14. Il relève encore que l'article 13-5 du règlement départemental d'aide sociale adopté le 25 novembre 2003, applicable en la cause, prévoit que pour la prise en charge des frais de séjour, le département verse à l'établissement la totalité des frais de séjour des bénéficiaires de l'aide sociale, sans déduction de la participation. Il retient que l'article R. 131-5 du code de l'action sociale et des familles pose le principe général du versement direct au bénéficiaire de l'aide sociale mais n'interdit en aucune manière au département de choisir d'autres modalités, en particulier pour les frais de séjour des personnes hébergées dans les établissements adaptés. Il ajoute qu'une telle mesure est pleinement justifiée pour garantir la continuité de la prise en charge de personnes qui sont vulnérables et s'assurer de la bonne affectation de l'aide.

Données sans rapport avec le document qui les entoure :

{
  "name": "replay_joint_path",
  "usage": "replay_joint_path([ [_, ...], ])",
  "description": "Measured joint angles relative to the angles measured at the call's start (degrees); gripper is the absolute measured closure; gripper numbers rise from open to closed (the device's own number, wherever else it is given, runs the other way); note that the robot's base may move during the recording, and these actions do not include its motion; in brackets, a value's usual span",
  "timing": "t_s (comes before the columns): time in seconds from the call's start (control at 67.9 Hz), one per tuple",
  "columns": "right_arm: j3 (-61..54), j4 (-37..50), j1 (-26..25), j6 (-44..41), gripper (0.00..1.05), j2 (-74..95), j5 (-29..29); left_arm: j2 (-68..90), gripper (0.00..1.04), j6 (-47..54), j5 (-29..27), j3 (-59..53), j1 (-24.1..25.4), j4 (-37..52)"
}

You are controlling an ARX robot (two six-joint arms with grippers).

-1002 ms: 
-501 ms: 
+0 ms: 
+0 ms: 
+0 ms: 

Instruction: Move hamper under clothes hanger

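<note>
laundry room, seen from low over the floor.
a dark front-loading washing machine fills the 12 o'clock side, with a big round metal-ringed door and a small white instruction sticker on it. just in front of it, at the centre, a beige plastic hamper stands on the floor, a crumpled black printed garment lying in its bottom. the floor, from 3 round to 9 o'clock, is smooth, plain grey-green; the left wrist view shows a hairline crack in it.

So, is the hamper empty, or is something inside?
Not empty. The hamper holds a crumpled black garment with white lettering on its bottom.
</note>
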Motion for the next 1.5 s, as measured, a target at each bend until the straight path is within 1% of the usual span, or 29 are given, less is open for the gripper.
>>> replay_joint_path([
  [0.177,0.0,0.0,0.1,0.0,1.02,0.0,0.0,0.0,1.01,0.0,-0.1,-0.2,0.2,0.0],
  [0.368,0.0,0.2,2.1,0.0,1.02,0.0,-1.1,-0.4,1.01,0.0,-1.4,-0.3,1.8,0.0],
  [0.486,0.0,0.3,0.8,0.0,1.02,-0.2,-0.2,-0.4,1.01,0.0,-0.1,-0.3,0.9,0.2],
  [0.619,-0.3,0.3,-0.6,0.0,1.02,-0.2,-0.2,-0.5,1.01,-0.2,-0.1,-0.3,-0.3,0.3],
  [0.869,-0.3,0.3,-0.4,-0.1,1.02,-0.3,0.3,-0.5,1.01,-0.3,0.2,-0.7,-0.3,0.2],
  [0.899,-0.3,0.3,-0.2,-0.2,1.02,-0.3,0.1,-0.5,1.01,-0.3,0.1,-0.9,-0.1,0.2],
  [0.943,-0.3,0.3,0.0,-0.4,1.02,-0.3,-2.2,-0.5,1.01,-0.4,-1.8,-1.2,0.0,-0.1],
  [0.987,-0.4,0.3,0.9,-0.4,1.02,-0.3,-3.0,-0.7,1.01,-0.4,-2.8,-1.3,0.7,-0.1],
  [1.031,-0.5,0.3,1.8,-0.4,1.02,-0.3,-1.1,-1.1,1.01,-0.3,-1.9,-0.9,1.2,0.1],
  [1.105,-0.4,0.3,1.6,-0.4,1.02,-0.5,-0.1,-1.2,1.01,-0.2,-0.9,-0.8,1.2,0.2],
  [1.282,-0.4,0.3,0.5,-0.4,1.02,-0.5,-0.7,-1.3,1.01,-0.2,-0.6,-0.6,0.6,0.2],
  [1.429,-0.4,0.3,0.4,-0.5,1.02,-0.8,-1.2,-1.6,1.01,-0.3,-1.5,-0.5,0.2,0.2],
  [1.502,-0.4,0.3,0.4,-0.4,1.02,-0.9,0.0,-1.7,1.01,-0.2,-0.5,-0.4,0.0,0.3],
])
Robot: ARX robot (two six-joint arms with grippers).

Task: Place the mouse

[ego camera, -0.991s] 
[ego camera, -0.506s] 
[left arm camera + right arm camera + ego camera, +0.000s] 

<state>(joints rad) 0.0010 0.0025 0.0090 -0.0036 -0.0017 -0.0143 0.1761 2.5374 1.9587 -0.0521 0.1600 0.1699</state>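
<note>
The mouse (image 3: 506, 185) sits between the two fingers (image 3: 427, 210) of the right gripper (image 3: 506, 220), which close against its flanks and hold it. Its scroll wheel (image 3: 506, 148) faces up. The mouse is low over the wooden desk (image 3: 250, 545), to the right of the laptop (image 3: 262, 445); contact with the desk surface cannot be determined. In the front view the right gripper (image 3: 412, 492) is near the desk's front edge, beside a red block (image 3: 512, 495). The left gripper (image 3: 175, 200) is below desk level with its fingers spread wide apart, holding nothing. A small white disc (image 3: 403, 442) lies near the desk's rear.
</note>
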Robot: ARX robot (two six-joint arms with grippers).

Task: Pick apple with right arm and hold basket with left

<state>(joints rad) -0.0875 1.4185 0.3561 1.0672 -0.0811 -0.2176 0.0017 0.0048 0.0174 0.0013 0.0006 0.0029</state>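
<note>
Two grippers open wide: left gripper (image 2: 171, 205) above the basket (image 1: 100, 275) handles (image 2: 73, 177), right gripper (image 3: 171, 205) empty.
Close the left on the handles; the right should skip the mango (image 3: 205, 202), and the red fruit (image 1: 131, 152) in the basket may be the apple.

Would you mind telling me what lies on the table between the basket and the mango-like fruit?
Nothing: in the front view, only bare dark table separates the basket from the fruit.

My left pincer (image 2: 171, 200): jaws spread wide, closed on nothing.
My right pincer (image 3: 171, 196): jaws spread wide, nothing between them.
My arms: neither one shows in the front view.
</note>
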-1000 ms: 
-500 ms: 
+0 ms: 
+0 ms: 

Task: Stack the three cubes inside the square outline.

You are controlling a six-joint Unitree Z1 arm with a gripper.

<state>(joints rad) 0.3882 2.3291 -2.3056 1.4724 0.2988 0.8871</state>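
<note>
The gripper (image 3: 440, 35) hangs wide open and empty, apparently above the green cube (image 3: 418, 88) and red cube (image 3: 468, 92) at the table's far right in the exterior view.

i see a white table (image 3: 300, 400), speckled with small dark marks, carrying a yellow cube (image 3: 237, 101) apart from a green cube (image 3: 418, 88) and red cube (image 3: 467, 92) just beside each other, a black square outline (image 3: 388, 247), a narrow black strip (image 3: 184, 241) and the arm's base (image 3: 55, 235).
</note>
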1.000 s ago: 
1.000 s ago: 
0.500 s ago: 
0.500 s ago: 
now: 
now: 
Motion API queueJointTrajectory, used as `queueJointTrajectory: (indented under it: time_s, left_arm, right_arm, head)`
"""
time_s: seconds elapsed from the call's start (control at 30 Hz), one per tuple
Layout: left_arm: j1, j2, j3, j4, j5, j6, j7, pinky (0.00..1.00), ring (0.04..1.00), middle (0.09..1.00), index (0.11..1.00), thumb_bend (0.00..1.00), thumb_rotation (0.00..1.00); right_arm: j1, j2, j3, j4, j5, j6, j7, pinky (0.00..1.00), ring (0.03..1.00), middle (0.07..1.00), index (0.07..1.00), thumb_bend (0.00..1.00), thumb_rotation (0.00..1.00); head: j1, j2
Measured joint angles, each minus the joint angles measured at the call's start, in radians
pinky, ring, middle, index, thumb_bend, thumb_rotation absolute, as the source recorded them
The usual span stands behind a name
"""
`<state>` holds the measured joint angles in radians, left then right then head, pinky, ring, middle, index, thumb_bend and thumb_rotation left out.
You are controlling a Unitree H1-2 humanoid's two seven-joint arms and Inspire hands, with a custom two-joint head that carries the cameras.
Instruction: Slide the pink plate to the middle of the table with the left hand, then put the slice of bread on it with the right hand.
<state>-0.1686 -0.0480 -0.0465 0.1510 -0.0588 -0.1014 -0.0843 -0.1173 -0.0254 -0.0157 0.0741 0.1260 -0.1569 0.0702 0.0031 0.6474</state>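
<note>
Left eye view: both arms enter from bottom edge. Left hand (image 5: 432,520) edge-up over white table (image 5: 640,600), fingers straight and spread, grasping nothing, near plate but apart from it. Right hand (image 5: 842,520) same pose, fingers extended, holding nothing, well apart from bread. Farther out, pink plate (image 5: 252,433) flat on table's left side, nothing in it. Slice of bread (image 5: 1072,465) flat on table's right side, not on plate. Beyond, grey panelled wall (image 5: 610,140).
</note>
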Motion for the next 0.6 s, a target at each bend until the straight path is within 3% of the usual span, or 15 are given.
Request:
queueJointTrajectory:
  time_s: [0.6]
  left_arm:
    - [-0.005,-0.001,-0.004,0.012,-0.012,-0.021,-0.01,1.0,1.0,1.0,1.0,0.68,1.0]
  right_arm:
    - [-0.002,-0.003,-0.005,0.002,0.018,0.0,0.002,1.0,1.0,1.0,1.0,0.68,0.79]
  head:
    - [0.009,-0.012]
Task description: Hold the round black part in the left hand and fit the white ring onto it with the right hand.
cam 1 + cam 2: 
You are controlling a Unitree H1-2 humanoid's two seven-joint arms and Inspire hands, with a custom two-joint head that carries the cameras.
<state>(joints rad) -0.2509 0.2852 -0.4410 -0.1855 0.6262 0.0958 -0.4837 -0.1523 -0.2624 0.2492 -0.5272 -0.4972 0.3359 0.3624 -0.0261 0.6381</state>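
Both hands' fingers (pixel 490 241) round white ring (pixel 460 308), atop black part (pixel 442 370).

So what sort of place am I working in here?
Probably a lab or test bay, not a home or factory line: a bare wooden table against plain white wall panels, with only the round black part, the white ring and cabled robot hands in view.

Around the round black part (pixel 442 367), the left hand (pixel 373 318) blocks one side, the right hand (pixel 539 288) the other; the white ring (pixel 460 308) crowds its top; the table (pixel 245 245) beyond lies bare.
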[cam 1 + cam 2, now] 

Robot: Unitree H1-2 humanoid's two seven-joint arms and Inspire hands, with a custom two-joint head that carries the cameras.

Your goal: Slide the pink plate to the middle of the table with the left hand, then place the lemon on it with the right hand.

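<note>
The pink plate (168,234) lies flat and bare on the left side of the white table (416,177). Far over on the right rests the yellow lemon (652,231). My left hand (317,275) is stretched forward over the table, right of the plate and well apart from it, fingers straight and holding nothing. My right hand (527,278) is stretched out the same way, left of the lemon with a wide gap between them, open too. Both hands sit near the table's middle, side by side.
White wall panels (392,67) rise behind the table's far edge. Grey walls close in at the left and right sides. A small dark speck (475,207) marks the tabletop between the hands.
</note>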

15. De ces constatations et énonciations, faisant ressortir que le département qui, agissant dans l'intérêt exclusif et pour le compte du bénéficiaire de l'aide sociale, a pris en charge la totalité des frais de séjour de celui-ci, sans déduction de sa participation, est en droit d'en réclamer le remboursement à sa succession, conformément au droit commun des obligations, en même temps qu'il exerce en application de l'article L. 132-8 du code de l'action sociale et des familles l'action en récupération de l'aide sociale accordée, la cour d'appel a exactement déduit que le conseil départemental était fondé à réclamer à la succession de la bénéficiaire le remboursement de l'intégralité des frais d'hébergement et d'entretien dont il avait assuré l'avance.

16. Le moyen n'est, dès lors, pas fondé.

PAR CES MOTIFS, la Cour :

REJETTE le pourvoi.

Arrêt rendu en formation restreinte hors RNSM.

- Président : M. Pireyre - Rapporteur : Mme Renault-Malignac - Avocat général : M. de Monteynard - Avocat(s) : SAS Boulloche, Colin, Stoclet et Associés ; SCP Marlange et de La Burgade -

Textes visés :

Articles L. 121-1, L. 121-3, L. 121-4 et L. 132-3 à L. 132-8 du code de l'action sociale et des familles.